Greensweep Lawsuit Update
...by Bernadette Webster
Operation Greensweep in 1990 was planned in such a hurry that realities such as funding, military involvement, etc., remained unresolved until mere weeks before the Operation was to begin. Procedural compliance with NEPA (National Environmental Protection Act) seemed to have been the farthest thing from the planners' minds. An EIS (Environmental Impact Statement) would have been appropriate, as the Operation was at the very least what is called a "Major Federal Action." Just a week or two before Blossom Edwards and Jim Lynn were held at gunpoint by apparent commandos, a "Law Enforcement Exemption" for NEPA procedures was run through in just three days to negate the need to write up an EIS.|
Nobody seems to have turned to the next page to read the Exceptions to the Exemption, most of which applied. For example: a) have significant adverse effects on public health or safety; b) have adverse effects on geographic characteristics such as park, recreation or refuge lands, wilderness areas...; c) have highly controversial environmental effects; d) establish a precedent for future action or represent a decision in principle about future actions with potentially significant environmental effects; e) be directly related to other actions with individually insignificant but cumulatively significant environmental effects; f) have adverse effects on endangered species, or have adverse effects on designated Critical Habitat for these species. As the Federal Judge presiding over this case noted, "If an operation 'may' fall within one of these exceptions to the categorical exclusions, 'environmental documents MUST be prepared.'"
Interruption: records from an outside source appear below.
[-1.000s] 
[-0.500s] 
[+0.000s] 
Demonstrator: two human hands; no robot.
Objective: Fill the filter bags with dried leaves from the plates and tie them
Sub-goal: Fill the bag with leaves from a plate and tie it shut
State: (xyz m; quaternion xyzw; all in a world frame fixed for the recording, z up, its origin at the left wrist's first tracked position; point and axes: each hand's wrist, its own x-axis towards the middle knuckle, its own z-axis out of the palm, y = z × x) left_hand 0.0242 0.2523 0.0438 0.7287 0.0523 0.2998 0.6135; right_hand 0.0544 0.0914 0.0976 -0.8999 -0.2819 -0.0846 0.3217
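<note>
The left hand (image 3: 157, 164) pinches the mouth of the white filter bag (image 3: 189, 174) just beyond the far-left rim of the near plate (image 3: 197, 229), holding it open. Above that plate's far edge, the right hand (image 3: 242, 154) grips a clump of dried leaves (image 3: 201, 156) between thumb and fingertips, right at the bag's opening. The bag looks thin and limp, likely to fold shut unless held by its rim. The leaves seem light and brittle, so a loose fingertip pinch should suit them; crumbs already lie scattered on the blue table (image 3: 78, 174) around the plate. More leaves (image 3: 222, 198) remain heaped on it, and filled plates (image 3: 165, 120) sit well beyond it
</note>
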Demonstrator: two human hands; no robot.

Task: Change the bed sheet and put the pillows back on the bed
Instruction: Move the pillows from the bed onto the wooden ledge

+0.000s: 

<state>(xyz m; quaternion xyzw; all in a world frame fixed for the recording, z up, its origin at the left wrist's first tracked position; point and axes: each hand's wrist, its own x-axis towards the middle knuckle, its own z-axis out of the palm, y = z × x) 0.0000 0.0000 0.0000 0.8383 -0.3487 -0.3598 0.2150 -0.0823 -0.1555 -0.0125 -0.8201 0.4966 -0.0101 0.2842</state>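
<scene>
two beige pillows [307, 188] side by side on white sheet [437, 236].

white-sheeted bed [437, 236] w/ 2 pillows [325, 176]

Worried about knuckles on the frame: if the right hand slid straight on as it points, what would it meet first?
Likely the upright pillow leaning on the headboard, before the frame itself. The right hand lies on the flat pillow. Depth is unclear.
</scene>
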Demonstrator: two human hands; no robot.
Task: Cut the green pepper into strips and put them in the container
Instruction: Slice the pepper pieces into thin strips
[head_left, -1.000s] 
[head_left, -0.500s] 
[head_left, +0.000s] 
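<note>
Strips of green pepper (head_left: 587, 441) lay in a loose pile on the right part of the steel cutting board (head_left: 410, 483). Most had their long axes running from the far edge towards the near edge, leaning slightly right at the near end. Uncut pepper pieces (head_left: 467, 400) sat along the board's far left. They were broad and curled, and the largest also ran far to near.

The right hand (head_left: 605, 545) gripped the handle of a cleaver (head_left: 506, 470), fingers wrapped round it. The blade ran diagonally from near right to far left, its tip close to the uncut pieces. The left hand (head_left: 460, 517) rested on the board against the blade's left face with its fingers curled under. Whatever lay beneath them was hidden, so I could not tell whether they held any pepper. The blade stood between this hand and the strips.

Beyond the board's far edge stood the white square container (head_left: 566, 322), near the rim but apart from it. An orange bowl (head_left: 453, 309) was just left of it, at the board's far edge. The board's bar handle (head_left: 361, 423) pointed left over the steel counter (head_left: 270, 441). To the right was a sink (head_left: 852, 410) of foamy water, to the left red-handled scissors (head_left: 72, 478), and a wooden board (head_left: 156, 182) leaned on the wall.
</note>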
Judge Smith was highly offended at the roughshod approach the government took in this instance. ((We are limited to suing the California Bureau of Land Management (CA BLM) because they did the actual planning of this particular operation even though we showed that its original conception was in the White House.)) She remarked that the "federal defendants contend that because BLM found that Operation Greensweep was planned and implemented in accordance with the BLM's internal marijuana eradication guidelines, NEPA's 'reasoned explanation' requirement was satisfied. This argument suggests that a federal agency can avoid NEPA merely by adopting and following its own internal guidelines. No authority supports this position."
Judge Smith has since ordered both sides (Us, the plantiffs, and Them, the defendants) to negotiate a settlement agreement and get back to her. Because we have had irreconciliable differences regarding major issues, the Judge offered her services as a mediator, which we readily accepted.
So, on the morning of March 20, four of us, Sharon Duggan, an environmental lawyer locally famous for her pro bono work, Ron Sinoway, ED Denson, and myself, headed into city canyons to the law offices of Heller, Ehrman, White and McAuliffe. There we shot to the 31st floor of an Ivory Tower in moments and were escorted to a conference room with a view -- a glass wall looking out to the Bay framed on one side by Coit Tower and on the other by the B of A building. We hunkered down there for five hours with Jonathan Leo, an environmental lawyer who's been with this lawsuit since 1990, and Heather Leal, a young woman we met a few years ago interning at the firm, who's now a full-fledged lawyer and an incredible researcher. By the time we left for the Courthouse, we had discussed every issue forwards, backwards, and sideways. We understood each other, what needed to be presented, and how to pose it. I found every person in that group to be intelligent, articulate, idealistic, completely focused, and committed.
(We want reviewable accountability of NEPA compliance in the future. The government acts helpless to provide this. The Judge seems to say that law enforcement is hard to nail down and we should learn to accept this. We continue to prevail with our beliefs.)
Judge Smith first took the plaintiffs (Us) into Chambers, where we heard her gist of the situation and we clarified our position and the need for implementation of our demands. Next we cooled our heels (occupying the time with more discussion) in the empty Courtroom while the defendant (government lawyers and the head of CA BLM law enforcement) went to the Judge's Chambers. When they finally came back out, the Judge summed up what could reasonably be provided to us -- not enough.
We then went into an open discussion with the Judge observing/listening and sometimes joining in. I still feel we are a long way from what we want, but we've got a process in motion and will proveed with it as far as we can, opening up and educating whatever Ivory Tower-types with whom we come into contact about the realities of Life On The Ground.